■ Exercise requirements
After locating the line with "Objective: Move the" in the entries below, output it and each following line up to and including the line with "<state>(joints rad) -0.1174", exactly and without pictures.

■ Data provided
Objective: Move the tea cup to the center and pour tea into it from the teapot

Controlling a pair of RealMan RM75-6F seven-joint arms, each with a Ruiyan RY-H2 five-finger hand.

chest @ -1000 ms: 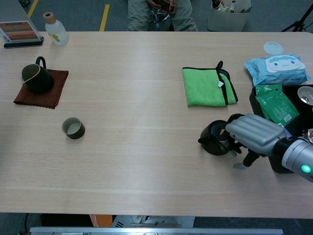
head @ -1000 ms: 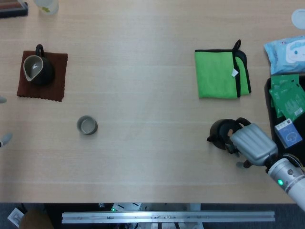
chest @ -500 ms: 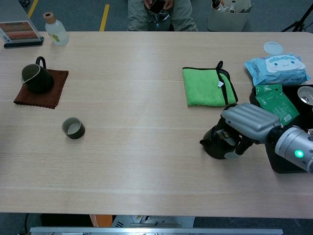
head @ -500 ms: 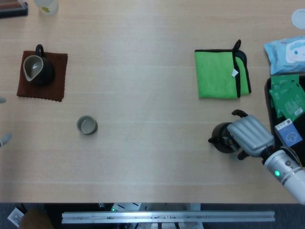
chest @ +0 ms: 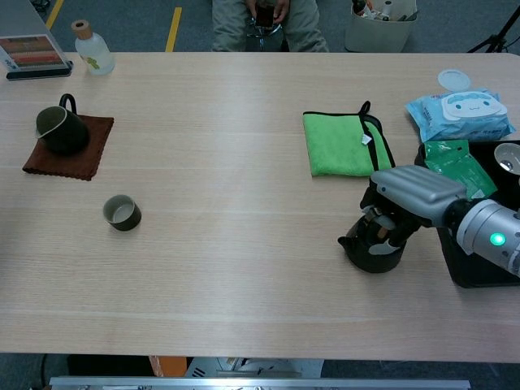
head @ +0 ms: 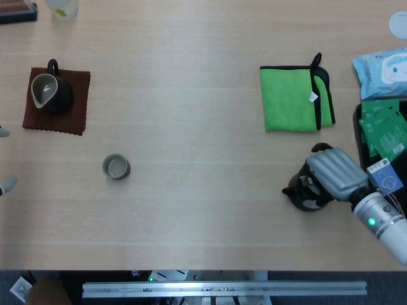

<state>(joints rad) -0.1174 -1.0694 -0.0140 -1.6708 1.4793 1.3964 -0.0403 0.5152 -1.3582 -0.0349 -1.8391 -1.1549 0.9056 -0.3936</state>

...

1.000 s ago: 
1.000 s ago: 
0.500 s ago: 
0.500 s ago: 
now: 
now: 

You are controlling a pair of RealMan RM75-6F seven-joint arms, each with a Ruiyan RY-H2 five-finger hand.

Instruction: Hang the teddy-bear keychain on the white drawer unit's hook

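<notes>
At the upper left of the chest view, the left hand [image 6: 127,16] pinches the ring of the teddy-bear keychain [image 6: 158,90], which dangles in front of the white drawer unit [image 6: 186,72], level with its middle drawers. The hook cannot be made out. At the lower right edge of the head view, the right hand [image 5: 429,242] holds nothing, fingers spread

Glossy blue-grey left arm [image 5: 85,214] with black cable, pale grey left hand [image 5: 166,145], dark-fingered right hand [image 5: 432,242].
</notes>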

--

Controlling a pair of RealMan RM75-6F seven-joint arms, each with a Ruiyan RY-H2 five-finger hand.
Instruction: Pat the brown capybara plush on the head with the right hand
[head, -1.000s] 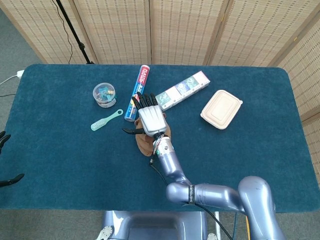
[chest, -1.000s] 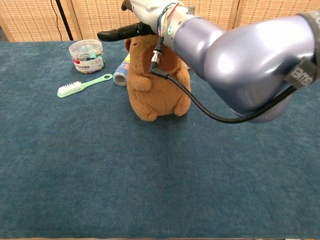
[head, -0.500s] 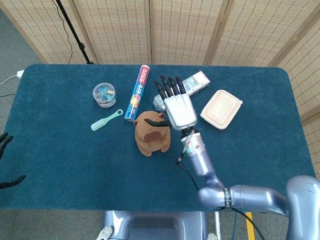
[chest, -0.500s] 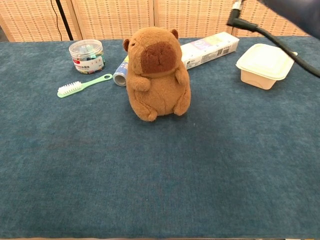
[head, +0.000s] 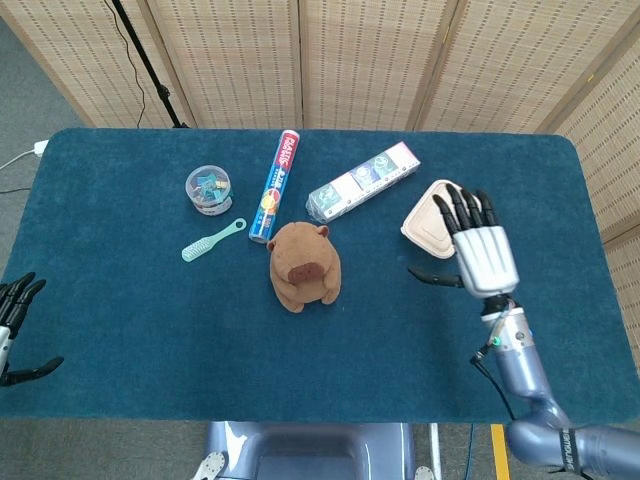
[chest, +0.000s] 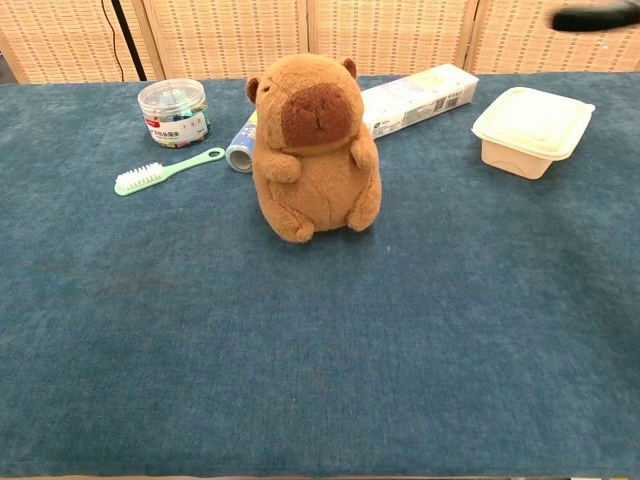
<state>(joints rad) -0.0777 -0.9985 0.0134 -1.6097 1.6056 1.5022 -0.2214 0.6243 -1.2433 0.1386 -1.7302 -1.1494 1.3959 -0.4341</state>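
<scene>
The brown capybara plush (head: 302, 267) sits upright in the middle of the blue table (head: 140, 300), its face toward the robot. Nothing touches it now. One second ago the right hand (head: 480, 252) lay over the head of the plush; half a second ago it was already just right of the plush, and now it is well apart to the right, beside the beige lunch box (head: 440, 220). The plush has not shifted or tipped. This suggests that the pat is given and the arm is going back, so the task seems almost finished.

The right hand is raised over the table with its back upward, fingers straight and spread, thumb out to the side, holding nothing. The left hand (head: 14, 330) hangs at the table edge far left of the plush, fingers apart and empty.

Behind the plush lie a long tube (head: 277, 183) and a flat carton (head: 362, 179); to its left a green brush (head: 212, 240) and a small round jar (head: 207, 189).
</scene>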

■ Task response
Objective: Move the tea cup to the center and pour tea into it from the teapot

Controlling a pair of RealMan RM75-6F seven-joint arms, each with a Ruiyan RY-H2 five-finger hand.

chest @ -1000 ms: 
head @ -1000 ms: 
chest @ -500 ms: 
head @ -500 ms: 
chest @ +0 ms: 
head @ +0 ms: 

<state>(joints rad) -0.1174 -1.0694 -0.0140 -1.6708 1.4793 1.3964 -0.0403 0.5152 -1.3582 -0.0349 -1.8391 -1.1549 0.9056 -0.3936</state>

No further output is required.